This is a list of the Sites of Special Scientific Interest (SSSIs) in County Durham, England. It excludes SSSIs situated in that area south of the River Tyne that is now part of the metropolitan county of Tyne and Wear as well as the area north of the River Tees which, prior to 1996, formed part of the county of Cleveland.

As of July 2010, County Durham has 88 sites that have been designated as SSSIs, of which 67 have been designated for their biological interest, 16 for their geological interest, and 5 for both.

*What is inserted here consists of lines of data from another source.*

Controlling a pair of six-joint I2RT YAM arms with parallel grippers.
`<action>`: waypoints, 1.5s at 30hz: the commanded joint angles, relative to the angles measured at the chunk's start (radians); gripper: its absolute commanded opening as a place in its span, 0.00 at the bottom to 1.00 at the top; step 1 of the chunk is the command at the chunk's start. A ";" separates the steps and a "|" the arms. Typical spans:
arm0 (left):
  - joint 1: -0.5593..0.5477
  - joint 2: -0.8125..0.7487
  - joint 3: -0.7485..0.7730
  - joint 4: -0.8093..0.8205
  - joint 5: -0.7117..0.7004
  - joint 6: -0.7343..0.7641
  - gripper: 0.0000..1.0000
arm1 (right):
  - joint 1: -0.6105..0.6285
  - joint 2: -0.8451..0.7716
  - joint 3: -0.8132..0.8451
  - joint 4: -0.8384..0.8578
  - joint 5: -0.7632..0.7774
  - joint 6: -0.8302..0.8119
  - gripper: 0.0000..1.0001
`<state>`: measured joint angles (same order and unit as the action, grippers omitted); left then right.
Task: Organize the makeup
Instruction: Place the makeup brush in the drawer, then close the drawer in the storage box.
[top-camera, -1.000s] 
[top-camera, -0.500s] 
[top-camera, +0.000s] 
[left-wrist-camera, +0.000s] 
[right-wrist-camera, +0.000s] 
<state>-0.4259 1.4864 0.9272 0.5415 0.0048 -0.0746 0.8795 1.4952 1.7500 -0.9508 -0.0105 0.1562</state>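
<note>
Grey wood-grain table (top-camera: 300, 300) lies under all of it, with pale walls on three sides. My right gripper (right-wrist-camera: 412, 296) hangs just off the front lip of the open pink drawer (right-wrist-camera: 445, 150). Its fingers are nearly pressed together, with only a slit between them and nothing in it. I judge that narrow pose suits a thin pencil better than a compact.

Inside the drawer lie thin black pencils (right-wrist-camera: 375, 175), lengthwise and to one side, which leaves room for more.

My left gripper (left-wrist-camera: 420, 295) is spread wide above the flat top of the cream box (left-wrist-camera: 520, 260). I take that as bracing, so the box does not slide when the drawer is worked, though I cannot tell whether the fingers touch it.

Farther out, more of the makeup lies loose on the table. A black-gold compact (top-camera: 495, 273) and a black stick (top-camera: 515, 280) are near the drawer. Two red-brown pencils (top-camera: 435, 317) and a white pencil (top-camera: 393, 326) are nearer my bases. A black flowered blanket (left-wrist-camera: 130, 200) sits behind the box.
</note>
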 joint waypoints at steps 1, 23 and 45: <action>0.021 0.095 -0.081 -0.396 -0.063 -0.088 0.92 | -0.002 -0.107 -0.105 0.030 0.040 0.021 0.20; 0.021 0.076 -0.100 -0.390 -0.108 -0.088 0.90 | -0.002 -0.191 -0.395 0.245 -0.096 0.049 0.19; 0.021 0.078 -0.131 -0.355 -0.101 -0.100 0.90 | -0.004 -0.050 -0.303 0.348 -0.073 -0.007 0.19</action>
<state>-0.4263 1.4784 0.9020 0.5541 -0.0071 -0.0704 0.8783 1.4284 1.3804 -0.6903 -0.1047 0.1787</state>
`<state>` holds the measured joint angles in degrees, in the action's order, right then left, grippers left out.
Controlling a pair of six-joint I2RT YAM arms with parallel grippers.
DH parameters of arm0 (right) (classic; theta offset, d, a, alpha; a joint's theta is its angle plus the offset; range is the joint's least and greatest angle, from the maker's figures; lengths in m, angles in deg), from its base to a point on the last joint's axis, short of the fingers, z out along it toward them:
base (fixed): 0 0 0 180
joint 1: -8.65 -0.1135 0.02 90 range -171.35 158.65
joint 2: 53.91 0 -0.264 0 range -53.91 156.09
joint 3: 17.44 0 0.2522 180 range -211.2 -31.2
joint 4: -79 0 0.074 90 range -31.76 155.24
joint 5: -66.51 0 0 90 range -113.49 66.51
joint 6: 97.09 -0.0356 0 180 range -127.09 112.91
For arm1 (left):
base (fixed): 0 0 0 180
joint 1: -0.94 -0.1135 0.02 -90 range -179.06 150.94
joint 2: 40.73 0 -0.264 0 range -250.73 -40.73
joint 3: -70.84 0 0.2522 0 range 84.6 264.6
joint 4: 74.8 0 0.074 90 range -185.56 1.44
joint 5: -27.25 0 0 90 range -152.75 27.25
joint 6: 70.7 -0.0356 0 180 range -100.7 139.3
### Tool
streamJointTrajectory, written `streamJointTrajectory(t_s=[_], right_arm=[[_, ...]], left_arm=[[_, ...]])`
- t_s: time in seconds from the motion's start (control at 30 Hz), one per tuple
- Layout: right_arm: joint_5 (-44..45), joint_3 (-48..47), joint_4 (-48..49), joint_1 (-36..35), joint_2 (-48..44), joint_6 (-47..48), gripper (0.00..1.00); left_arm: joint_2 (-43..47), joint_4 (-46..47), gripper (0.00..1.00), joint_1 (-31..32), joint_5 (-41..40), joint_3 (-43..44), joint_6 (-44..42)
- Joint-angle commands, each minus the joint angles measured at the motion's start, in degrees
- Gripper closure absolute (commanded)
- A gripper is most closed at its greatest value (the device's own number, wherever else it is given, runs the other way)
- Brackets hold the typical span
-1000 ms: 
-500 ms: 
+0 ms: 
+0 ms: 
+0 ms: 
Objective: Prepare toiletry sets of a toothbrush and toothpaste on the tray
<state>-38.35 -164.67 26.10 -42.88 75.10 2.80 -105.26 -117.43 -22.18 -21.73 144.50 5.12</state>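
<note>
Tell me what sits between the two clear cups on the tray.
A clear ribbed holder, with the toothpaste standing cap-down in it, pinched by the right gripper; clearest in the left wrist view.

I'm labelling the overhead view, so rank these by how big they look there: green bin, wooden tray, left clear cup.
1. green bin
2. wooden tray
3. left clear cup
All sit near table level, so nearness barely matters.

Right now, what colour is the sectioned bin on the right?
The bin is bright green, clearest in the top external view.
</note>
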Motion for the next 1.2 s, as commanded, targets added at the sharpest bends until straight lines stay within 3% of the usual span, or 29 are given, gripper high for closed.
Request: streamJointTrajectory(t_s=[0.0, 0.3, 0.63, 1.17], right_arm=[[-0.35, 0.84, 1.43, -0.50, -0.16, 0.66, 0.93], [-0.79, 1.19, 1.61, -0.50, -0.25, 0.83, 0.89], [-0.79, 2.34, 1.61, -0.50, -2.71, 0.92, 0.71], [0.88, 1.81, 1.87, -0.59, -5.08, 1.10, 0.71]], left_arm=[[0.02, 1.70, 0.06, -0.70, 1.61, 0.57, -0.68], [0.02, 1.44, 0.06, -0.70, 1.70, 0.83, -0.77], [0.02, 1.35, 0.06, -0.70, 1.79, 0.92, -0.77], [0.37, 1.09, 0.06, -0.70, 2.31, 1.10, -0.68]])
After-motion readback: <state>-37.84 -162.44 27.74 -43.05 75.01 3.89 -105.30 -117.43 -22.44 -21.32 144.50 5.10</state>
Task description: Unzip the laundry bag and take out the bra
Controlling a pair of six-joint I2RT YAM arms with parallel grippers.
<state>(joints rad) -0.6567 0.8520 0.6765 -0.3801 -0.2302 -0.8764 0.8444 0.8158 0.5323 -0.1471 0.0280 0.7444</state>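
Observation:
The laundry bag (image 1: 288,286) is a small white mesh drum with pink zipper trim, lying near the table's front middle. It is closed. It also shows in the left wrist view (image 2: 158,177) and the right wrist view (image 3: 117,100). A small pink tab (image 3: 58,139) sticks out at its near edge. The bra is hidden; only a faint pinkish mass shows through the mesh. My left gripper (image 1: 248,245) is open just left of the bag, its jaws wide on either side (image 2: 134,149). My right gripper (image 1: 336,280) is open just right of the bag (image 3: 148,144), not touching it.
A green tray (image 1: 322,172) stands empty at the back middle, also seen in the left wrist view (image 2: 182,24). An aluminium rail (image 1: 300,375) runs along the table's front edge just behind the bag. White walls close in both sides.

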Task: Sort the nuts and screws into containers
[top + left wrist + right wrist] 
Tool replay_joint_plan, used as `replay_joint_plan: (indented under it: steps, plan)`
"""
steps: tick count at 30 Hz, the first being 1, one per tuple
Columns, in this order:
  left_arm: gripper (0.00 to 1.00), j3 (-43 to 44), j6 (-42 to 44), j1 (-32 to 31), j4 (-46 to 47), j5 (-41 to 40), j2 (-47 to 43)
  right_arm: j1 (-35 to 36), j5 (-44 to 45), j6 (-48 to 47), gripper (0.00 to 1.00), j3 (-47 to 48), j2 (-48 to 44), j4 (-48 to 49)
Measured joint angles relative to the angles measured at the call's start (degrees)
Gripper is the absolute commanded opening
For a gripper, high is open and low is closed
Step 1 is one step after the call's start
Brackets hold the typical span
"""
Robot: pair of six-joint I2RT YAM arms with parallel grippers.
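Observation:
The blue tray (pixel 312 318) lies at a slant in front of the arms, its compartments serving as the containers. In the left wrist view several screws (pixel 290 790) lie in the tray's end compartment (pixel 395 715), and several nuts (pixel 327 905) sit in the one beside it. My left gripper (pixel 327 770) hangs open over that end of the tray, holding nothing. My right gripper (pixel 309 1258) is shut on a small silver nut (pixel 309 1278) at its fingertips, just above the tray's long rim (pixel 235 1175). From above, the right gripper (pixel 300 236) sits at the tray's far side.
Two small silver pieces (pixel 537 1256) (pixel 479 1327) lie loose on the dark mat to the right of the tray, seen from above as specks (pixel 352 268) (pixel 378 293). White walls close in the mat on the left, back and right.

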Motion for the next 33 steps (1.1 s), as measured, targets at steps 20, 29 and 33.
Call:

Five of these sites are shared with an adjacent county:
- Moorhouse and Cross Fell with Cumbria;
- Derwent Gorge and Horsleyhope Ravine, Hexhamshire Moors and Muggleswick, Stanhope and Edmundbyers Commons and Blanchland Moor with Northumberland;
- Durham Coast with both Cleveland (in the south) and Tyne and Wear (in the north).

==Designation of SSSIs==

Sites of Special Scientific Interest are areas that have been selected for special protection because of their floral, faunal or geological significance. The concept was first given a statutory basis in the National Parks and Access to the Countryside Act 1949, the relevant provisions of which were repeated in the Wildlife and Countryside Act 1981. Under the 1949 Act, responsibility for selecting and notifying SSSIs in England was delegated to the newly created Nature Conservancy, which was replaced in 1973 by the Nature Conservancy Council (NCC). In 1991, the NCC was split up, its responsibilities in England being passed to English Nature which, in turn, was amalgamated into a new body, Natural England, in 2006.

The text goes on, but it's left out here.